Everybody knows of what Dr Cynthia Maung has done on the border for
Burmese refugees, for political refugees and economic migrants, as well
as for people from Burma who are finding it very difficult to get
medical care on our side of the border. It is a sad reflection on the
state of things in Burma that many people from our side of the border
feel impelled to cross
the border to go to Dr Cynthia Maung for treatment. But it is also proof
of her great compassion and the importance of what she is doing.
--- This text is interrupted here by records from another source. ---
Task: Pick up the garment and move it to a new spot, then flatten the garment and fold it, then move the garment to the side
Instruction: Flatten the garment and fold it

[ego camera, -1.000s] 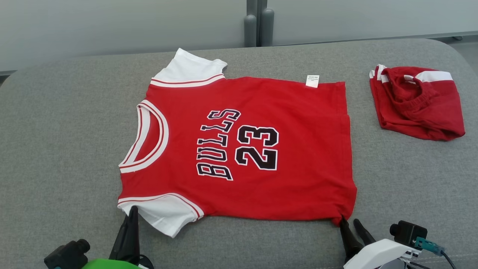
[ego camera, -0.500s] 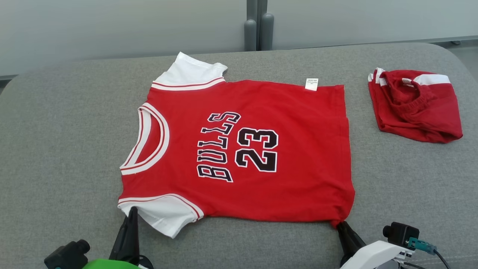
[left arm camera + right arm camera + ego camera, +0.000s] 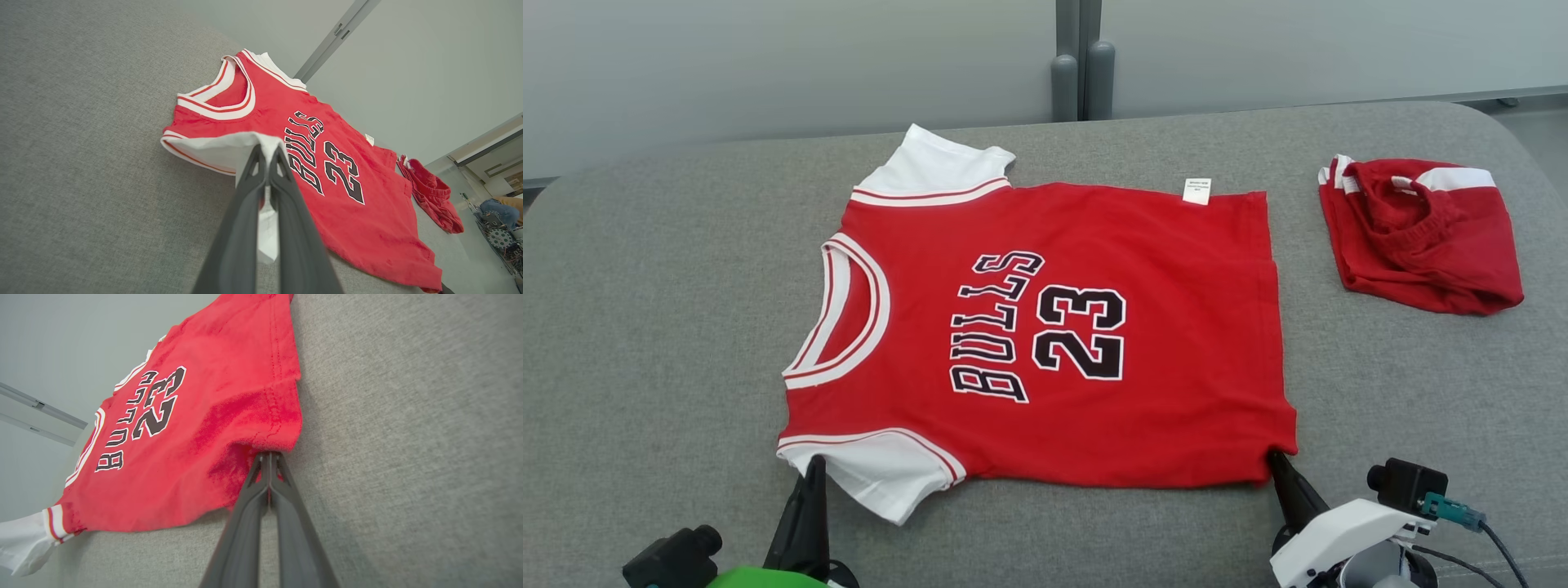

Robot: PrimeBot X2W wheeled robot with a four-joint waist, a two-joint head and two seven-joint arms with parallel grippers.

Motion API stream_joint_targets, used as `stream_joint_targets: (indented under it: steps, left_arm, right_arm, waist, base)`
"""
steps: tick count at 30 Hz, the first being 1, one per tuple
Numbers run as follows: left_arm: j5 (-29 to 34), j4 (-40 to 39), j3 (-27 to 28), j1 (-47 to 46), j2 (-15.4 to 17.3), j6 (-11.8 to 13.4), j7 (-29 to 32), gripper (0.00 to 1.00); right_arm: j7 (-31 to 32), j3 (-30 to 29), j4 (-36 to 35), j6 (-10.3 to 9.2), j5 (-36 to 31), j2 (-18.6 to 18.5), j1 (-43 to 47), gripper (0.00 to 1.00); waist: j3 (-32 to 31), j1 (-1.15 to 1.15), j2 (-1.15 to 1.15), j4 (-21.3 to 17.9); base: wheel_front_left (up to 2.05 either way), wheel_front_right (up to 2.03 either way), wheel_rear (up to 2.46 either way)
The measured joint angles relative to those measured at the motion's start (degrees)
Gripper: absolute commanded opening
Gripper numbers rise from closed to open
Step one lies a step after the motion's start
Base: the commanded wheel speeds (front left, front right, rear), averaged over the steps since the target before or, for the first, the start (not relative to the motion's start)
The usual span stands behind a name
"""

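Note:
The garment (image 3: 1045,343) is a red jersey with white sleeves and "BULLS 23" on it. It lies spread flat on the grey padded surface (image 3: 645,286), collar toward the left. My left gripper (image 3: 814,465) is shut on the near white sleeve, and the left wrist view shows the sleeve cloth (image 3: 229,149) pinched between the fingers at the left gripper (image 3: 267,149). My right gripper (image 3: 1274,457) is shut on the jersey's near right hem corner. In the right wrist view that red corner (image 3: 278,416) bunches at the tip of the right gripper (image 3: 269,455).
A second red garment (image 3: 1421,237) with white stripes lies crumpled at the far right of the surface, apart from the jersey. A pale wall with a grey post (image 3: 1078,73) stands behind. The surface's rounded edges curve away at both far corners.
My right gripper has gone from open beside the hem corner to shut on it, and the corner has moved slightly. The left gripper has kept hold of the sleeve. The camera has shifted a little.

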Motion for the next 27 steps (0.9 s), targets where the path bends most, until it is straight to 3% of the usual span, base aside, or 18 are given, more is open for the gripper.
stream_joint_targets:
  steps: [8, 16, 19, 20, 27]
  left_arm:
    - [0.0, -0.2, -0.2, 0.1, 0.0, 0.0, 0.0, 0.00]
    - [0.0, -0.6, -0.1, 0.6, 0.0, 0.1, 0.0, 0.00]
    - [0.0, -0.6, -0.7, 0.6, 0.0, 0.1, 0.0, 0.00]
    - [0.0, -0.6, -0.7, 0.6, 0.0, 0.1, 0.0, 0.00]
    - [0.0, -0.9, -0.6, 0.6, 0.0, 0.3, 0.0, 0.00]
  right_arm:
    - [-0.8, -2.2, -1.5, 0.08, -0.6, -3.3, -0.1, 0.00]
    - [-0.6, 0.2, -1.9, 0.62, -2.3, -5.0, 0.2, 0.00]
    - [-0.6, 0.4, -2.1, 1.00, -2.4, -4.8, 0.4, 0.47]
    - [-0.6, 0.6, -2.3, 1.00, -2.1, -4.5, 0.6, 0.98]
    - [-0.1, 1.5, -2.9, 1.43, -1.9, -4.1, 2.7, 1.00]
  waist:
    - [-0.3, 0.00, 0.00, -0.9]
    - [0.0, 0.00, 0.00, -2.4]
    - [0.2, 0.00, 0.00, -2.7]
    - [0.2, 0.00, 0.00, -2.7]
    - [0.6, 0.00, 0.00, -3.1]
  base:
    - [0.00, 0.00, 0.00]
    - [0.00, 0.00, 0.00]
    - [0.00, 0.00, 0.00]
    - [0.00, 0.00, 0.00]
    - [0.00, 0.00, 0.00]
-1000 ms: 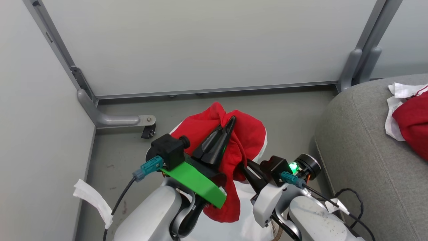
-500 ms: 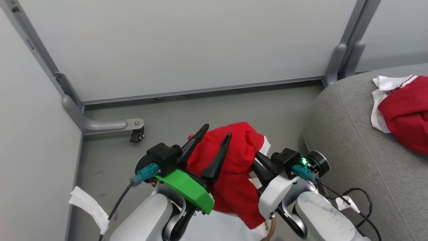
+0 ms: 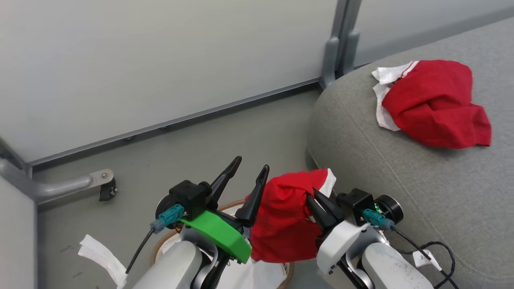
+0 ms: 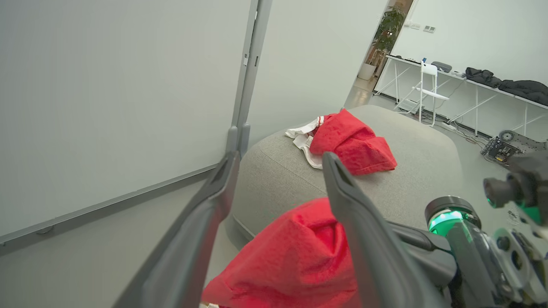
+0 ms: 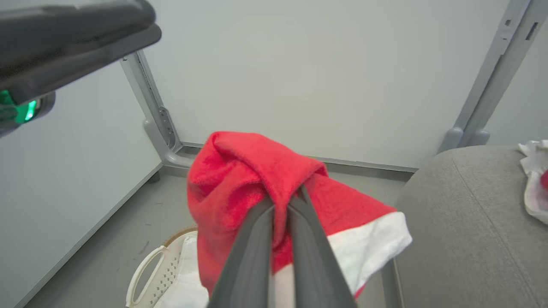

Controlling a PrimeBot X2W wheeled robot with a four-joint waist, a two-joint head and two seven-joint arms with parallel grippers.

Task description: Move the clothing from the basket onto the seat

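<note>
Seat (image 3: pixel 401 188) held one red top (image 3: pixel 433 104); beside it, right gripper (image 3: pixel 312 197) clamped a second top (image 3: pixel 281 224), left gripper (image 3: pixel 253 162) splayed, seemingly empty.

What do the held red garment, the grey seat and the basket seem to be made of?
Held garment: soft fabric, matte and slightly fuzzy, folding limply. Seat: grey woven upholstery, matte, with a stitched seam. Basket: probably smooth white plastic, given its punched holes.

The light is bright, soft and even, without glare on the pale walls (image 3: pixel 160 60). Shadows are weak; a faint one lies under the clothing (image 3: pixel 435 102) on the seat (image 3: pixel 381 168) beyond the jaws. In the wrist views the jaws are blurred, being very close.
</note>
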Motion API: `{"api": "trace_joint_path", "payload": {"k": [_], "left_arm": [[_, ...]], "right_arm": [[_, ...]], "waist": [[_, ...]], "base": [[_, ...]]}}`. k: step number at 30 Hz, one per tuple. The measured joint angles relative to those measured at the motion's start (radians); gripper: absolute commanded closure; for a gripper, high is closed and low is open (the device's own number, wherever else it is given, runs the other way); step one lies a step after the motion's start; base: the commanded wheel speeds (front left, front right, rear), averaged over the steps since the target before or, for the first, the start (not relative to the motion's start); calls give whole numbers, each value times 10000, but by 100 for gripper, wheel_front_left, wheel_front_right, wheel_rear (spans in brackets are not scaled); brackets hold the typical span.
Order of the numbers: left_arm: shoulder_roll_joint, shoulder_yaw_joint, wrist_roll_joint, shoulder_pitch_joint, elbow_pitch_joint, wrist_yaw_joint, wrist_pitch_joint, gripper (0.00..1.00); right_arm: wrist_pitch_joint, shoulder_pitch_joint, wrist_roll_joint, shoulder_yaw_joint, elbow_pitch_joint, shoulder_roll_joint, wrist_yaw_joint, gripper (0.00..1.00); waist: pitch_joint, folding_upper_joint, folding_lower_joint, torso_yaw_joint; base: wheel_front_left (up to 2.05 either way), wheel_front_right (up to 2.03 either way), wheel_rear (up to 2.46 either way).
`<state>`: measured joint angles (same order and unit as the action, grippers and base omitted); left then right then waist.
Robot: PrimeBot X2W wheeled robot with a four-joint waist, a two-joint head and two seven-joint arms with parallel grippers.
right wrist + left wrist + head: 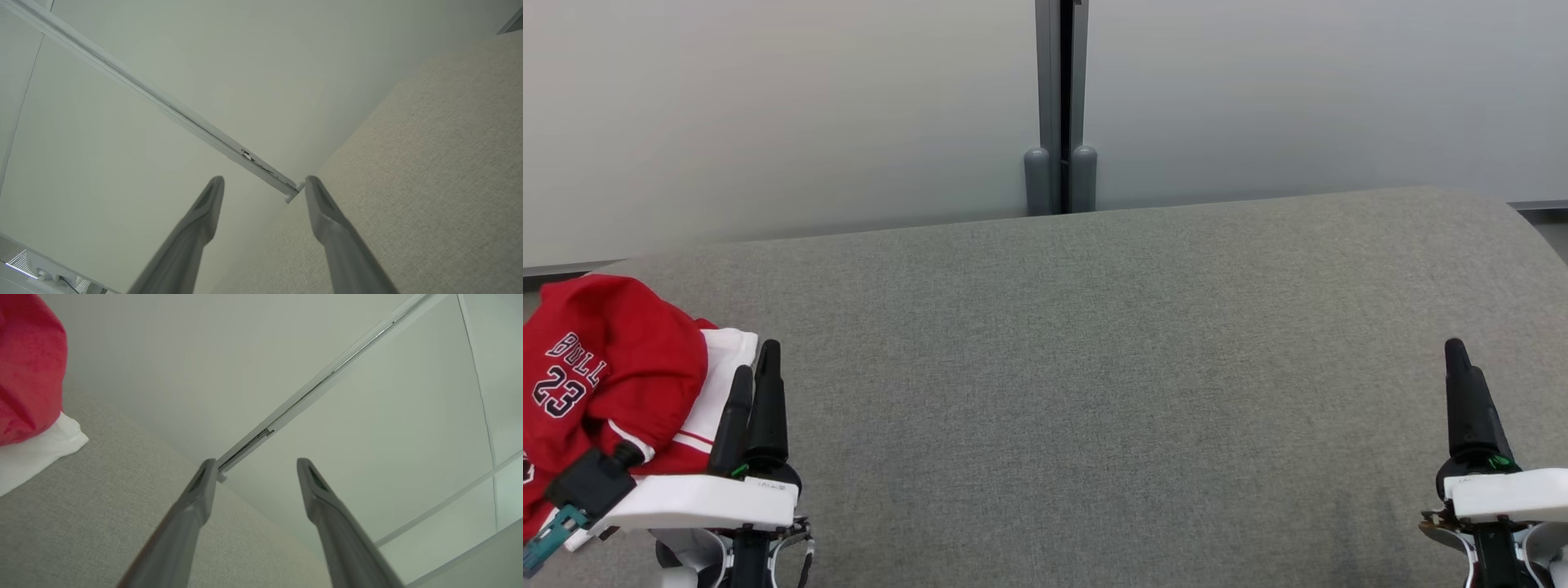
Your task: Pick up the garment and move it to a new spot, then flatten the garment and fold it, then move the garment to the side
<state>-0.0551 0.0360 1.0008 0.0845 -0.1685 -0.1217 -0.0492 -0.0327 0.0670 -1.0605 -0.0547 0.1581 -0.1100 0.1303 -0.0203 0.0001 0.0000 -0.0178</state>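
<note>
The red Bulls jersey (600,384) sits bunched up at the gray table's (1094,367) left edge, just left of the left gripper (755,359), the nearer one. The right gripper (1458,359) is far off. Both are spread wide, empty.

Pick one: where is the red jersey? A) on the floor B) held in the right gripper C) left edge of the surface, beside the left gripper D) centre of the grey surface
C: the red jersey lies bunched at the left edge of the grey surface, just beside the open left gripper.
</note>
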Motion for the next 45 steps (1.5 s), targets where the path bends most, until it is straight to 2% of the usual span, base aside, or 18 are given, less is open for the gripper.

We need more people like Cynthia Maung. I am particularly happy that she
belongs to the karen ethnic group, because it helps the world to realize
that Burma is a country of many peoples. It is not just made up of the
majority Burmese, but of others like the karens, the Mons, the Kachins,
the Chins, the Shans, the Arakanese, and many other smaller ethnic
groups.

We think that it is not only through genuine unity that we will be able
to build up the future of our country. And these people who are going to
Dr Cynthia Maung today are not just karens, not just people from other
ethnic nationalities, but people from the majority Burmese ethnic group
who go to her for help. When it comes to humanitarian issues, there is
no question of
difference of race, or difference of citizenship, or difference of
religion. Humanitarian aid should be given without consideration of
these matters. For this reason, I am extremely grateful to Dr Cynthia
Maung. What she has done for our people, and what she has done for our
country, has shown that we have people like her in our country - people
who care and people who will build up the future of our country.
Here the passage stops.